_Work instructions_.
Start at the line in the entries below that contains "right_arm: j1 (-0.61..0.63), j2", stop at the line that contains "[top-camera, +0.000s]", and output exactly the lines in that span, both ends included.

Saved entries

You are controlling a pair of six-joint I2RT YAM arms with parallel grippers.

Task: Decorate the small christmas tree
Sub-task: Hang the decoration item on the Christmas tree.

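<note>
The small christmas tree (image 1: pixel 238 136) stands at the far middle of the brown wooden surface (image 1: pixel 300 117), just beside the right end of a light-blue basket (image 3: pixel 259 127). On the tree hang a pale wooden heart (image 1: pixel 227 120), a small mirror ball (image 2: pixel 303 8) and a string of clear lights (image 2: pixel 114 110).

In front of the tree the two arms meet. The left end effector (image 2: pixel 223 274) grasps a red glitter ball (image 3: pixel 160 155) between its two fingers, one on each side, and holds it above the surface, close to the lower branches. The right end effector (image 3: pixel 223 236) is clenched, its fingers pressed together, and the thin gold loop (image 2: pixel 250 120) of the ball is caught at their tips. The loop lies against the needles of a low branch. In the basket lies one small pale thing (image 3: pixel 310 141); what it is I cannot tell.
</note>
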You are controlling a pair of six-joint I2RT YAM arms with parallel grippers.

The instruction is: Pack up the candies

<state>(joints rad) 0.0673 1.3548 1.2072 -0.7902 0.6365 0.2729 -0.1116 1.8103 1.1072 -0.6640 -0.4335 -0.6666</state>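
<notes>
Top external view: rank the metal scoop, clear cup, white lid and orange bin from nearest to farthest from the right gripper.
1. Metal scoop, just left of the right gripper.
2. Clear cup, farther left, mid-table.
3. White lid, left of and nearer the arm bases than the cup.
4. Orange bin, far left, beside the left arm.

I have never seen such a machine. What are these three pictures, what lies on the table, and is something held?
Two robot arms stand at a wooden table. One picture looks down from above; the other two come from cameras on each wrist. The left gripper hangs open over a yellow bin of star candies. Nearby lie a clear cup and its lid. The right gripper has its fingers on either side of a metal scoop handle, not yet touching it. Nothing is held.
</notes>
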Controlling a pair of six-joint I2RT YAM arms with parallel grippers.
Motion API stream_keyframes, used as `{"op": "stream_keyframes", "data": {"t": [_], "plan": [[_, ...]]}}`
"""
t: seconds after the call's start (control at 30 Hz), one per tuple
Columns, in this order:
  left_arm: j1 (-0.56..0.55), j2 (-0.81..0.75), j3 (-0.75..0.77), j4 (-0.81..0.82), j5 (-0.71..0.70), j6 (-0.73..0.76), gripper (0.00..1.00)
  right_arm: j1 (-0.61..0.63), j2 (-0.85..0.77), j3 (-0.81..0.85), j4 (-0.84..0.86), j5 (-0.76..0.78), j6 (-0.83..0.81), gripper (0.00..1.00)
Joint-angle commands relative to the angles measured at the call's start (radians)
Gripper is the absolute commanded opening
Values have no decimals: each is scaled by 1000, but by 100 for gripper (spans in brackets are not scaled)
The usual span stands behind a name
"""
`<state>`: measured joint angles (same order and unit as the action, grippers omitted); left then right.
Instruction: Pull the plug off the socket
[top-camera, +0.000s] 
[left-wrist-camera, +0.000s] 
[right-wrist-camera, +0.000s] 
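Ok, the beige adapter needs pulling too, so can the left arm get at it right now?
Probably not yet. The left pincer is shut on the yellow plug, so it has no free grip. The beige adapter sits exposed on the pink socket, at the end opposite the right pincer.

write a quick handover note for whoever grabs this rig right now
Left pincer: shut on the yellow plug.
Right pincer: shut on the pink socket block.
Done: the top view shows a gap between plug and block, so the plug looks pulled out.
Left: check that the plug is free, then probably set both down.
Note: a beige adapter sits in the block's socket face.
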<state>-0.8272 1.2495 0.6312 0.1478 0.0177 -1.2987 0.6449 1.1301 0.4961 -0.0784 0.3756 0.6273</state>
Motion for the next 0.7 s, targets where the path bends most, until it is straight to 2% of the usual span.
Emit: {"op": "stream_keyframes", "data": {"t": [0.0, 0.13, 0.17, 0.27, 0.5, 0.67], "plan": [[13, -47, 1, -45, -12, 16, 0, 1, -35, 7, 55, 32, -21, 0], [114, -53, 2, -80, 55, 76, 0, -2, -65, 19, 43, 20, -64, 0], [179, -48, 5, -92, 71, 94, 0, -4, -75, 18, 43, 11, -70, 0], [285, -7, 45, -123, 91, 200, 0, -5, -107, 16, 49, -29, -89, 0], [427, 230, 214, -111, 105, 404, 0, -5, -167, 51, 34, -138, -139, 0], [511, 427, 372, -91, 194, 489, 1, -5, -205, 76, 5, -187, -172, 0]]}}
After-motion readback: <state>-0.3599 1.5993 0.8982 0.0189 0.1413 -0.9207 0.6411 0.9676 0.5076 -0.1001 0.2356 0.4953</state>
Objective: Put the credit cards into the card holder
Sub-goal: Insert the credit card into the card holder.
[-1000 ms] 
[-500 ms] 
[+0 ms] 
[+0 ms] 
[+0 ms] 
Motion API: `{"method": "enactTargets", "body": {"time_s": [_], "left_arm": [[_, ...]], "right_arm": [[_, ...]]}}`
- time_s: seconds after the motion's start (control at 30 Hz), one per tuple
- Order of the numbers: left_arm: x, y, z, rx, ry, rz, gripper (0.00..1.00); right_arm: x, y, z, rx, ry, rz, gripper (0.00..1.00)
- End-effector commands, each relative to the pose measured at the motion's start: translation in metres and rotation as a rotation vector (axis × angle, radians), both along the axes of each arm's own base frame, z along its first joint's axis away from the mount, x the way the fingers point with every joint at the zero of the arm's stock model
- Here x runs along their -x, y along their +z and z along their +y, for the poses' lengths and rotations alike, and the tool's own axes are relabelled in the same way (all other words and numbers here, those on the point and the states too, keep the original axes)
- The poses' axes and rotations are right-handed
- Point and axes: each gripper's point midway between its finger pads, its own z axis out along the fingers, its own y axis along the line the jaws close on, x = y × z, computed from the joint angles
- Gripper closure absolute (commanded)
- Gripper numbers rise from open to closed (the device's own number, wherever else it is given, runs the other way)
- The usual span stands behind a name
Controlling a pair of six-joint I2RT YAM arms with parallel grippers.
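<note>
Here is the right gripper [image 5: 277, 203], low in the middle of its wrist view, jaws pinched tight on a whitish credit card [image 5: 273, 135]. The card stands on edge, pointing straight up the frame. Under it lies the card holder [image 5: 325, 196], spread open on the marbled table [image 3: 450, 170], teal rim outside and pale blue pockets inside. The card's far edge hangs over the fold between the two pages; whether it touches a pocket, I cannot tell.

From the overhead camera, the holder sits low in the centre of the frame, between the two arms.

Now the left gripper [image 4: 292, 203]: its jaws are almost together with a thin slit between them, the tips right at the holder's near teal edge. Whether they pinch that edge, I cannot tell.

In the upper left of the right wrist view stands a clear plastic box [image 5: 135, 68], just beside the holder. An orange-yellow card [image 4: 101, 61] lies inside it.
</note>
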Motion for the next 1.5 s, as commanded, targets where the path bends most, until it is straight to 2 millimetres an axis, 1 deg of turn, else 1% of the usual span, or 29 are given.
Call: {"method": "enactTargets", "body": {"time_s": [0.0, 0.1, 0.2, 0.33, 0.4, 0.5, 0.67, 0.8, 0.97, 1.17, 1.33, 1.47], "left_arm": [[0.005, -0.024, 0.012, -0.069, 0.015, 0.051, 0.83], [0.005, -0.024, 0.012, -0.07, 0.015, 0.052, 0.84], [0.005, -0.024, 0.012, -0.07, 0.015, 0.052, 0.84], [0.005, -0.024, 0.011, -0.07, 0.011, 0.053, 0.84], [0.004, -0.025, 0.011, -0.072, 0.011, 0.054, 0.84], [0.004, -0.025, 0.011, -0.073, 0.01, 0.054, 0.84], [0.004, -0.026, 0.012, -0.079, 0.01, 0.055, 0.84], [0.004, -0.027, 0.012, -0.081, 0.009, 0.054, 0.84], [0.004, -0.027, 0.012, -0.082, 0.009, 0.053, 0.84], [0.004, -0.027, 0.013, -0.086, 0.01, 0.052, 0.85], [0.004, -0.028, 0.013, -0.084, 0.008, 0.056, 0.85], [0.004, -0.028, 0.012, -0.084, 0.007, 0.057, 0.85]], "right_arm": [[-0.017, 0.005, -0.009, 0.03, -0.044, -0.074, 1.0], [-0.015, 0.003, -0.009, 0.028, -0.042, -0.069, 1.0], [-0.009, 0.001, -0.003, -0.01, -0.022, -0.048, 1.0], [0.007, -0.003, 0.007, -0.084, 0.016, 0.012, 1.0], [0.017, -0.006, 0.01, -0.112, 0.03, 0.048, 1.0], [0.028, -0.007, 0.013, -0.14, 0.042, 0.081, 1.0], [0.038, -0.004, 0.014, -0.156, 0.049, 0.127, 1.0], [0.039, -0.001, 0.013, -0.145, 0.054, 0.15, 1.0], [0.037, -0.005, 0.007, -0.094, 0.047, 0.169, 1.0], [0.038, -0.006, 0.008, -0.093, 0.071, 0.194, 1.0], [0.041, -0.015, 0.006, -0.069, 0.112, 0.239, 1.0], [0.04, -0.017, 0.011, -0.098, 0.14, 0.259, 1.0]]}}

_Reply_.
  right_arm: j1 (-0.61..0.63), j2 (-0.85..0.77), j3 (-0.81..0.85), j4 (-0.84..0.86), j5 (-0.76..0.78), j6 (-0.83..0.81), gripper (0.00..1.00)
Joint-angle commands relative to the angles measured at the call's start (radians)
Gripper is the absolute commanded opening
Values have no decimals: each is scaled by 1000, but by 100 for gripper (spans in brackets are not scaled)
The usual span stands behind a name
"""
`<state>`: measured joint angles (same order and unit as the action, grippers omitted); left then right.
Instruction: Pull the plug off the socket
[top-camera, +0.000s] 

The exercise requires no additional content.